WHAT THE TASK ASKS: Every line of the material needs an exact copy, apart from the images.

DATASET EXTRACT:
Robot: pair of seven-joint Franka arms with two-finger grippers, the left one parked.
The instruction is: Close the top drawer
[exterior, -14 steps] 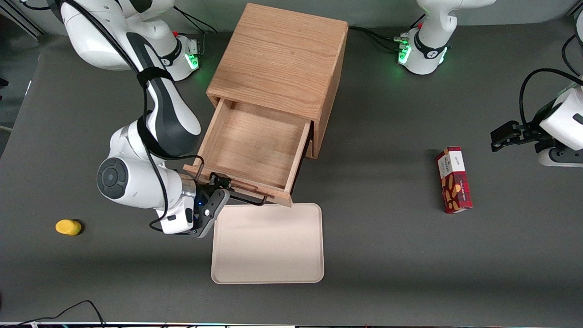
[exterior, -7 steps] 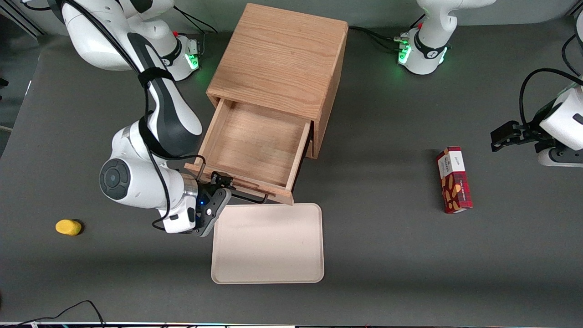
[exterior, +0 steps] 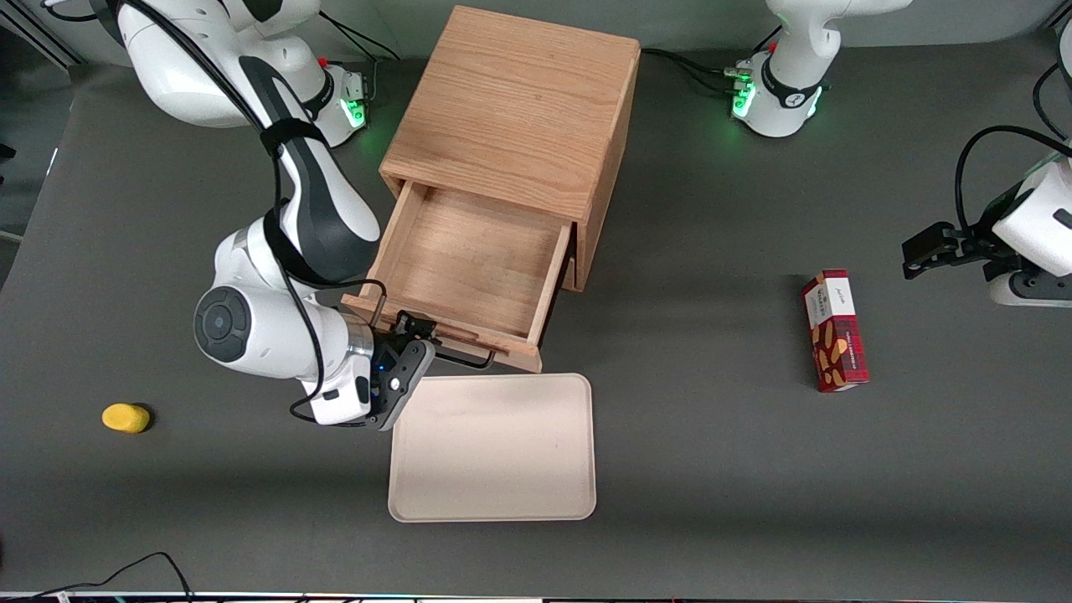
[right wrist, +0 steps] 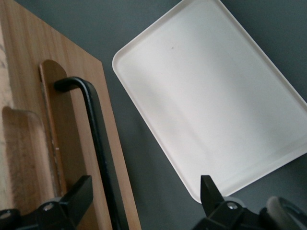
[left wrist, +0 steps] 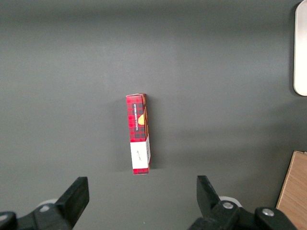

REPLY TO THE TASK:
Robot: pair of seven-joint Franka arms with two-finger grippers, the left one parked.
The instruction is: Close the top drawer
[exterior, -14 steps] 
[exterior, -7 steps] 
[exterior, +0 steps] 
[right wrist, +0 steps] 
[left wrist, +0 steps] 

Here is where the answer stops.